[Problem description] Look through the entries below for the string "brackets", and copy each line where it is found.

[Material for this task]
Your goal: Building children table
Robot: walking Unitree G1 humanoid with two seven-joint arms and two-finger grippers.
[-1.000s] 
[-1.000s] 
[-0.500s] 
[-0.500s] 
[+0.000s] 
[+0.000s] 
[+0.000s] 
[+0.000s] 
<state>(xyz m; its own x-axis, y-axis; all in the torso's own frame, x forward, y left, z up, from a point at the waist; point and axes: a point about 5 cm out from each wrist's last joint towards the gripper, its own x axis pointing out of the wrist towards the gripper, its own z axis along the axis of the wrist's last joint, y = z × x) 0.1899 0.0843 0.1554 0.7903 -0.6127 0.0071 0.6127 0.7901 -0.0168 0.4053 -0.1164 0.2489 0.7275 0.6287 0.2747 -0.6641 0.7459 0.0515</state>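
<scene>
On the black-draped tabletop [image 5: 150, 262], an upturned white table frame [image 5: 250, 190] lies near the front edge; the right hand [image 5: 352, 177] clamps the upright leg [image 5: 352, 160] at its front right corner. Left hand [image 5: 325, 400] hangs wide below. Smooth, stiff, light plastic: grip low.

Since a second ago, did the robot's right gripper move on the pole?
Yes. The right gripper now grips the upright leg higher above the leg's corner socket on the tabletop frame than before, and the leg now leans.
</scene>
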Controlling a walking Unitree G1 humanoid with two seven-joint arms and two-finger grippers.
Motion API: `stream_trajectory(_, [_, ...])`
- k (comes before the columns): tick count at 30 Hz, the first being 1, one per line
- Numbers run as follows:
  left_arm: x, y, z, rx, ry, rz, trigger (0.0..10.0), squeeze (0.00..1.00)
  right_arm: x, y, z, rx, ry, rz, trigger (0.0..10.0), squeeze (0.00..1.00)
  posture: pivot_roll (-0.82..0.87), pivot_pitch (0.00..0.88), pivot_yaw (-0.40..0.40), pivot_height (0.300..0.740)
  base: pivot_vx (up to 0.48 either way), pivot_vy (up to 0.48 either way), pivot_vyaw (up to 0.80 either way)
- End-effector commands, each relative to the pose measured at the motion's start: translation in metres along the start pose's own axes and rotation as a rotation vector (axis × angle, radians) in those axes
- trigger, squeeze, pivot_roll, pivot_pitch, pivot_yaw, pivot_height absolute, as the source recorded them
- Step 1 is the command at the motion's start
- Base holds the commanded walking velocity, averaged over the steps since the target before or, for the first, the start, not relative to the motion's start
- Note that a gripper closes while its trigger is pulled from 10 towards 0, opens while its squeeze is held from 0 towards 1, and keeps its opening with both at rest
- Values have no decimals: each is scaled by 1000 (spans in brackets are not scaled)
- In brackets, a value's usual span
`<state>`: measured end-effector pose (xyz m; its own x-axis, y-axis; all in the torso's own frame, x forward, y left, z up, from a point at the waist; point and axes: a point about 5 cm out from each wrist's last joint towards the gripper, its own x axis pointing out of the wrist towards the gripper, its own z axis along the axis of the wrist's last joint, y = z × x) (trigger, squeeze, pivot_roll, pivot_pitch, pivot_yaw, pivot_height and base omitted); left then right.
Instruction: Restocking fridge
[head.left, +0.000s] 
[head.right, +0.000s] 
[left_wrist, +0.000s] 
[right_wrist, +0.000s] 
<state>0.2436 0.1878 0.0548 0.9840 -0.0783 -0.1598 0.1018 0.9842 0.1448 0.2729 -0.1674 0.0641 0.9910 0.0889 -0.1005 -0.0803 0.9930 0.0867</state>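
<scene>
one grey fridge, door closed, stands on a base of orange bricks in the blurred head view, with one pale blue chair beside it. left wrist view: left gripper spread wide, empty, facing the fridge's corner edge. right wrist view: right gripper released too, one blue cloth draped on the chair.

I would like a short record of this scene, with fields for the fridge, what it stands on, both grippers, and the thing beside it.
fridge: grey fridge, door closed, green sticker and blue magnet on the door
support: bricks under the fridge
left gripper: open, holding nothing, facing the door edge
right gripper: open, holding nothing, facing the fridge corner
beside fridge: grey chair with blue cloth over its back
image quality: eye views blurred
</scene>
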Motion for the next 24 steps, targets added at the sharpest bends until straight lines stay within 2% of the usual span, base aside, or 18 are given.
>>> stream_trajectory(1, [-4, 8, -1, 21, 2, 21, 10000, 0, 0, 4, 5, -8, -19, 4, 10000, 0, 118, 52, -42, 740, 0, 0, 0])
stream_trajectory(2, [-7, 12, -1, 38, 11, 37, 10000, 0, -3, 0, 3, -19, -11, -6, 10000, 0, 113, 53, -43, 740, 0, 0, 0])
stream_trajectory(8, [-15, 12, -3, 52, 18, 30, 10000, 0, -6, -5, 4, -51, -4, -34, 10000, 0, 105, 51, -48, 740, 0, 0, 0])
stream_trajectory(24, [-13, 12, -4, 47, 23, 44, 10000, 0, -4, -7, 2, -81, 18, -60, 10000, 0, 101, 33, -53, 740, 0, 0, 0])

[Answer section]
- Values have no decimals: each is scaled by 1000 (spans in brackets are not scaled)
- In brackets, a value's usual span

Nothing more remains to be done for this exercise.